Work instructions
In the copy, include all of the listing exactly and none of its pictures.

Dataset content

########################################

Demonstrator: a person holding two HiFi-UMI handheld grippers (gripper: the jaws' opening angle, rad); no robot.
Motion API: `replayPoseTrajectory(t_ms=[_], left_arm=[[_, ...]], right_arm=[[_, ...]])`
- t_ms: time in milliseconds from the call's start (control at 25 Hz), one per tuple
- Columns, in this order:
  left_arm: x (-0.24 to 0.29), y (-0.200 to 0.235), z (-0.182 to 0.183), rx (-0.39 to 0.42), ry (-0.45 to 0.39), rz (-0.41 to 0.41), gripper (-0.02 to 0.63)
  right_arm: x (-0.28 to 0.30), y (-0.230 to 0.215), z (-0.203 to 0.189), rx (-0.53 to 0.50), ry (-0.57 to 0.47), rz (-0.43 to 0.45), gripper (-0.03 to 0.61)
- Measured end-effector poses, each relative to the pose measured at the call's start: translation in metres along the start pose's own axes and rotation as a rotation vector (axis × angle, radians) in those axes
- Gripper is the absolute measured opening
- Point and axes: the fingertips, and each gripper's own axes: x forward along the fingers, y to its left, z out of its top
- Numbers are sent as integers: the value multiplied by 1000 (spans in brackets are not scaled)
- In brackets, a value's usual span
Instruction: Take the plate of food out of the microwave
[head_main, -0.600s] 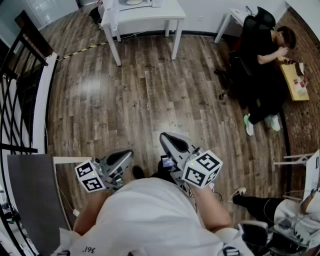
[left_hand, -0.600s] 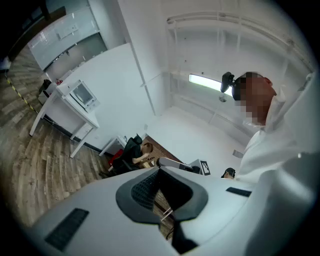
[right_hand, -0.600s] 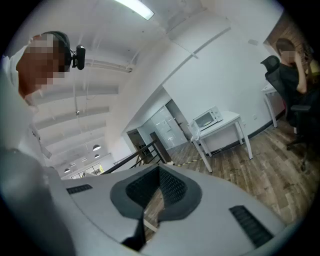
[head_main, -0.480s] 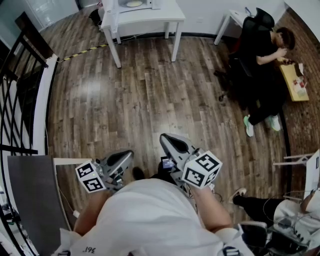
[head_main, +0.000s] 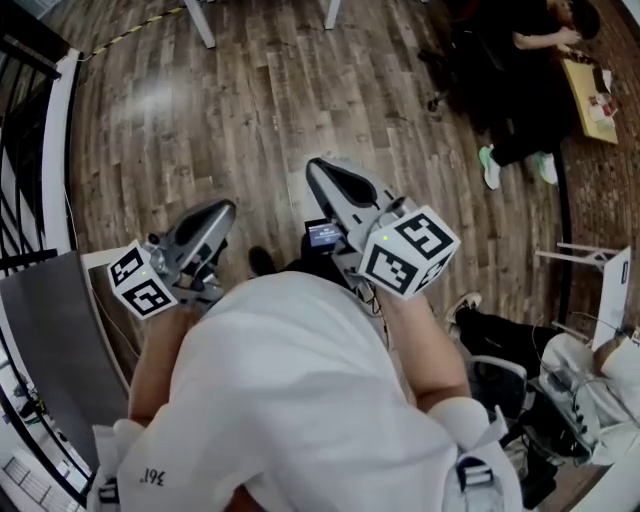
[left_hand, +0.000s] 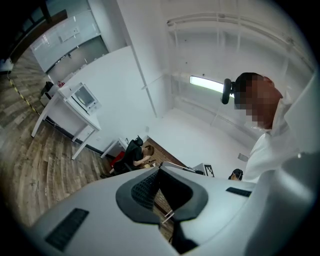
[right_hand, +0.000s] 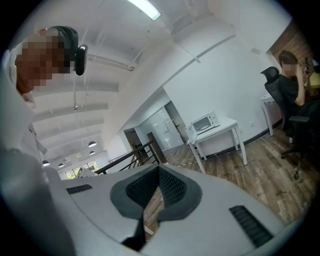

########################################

Result for this exercise
Demonstrator: a person holding two HiFi-UMI handheld grippers (gripper: the jaws' opening angle, rad); no robot.
Motion API: `replayPoseTrajectory(t_ms=[_], left_arm=[[_, ...]], right_arm=[[_, ...]])`
- t_ms: time in milliseconds from the call's start (control at 25 Hz), one per tuple
- Columns, in this order:
  left_arm: x (-0.24 to 0.29), y (-0.200 to 0.235), z (-0.182 to 0.183), rx (-0.39 to 0.42), ry (-0.45 to 0.39), rz (-0.41 to 0.41), gripper (-0.02 to 0.63)
  right_arm: x (-0.28 to 0.30), y (-0.230 to 0.215), z (-0.203 to 0.189), rx (-0.53 to 0.50), ry (-0.57 to 0.47), rz (-0.43 to 0.45), gripper (-0.03 to 0.61)
- Measured end-effector poses, each relative to the pose measured at the call's start: translation in metres along the start pose's own axes and rotation as a rotation vector (axis × angle, radians) in those axes
- Gripper is the absolute measured opening
- Point and axes: the fingertips, and each gripper's own axes: x forward along the fingers, y to its left, z out of its top
- Numbers are sent as integers: the value multiplied by 1000 (spans in brackets are not scaled)
- In brackets, a value's usual span
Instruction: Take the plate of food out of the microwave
[head_main, -0.600s] 
[left_hand, -0.600s] 
[right_hand, -0.600s] 
[head_main, -0.480s] 
[head_main, +0.000s] 
[left_hand, +0.000s] 
[right_hand, +0.000s] 

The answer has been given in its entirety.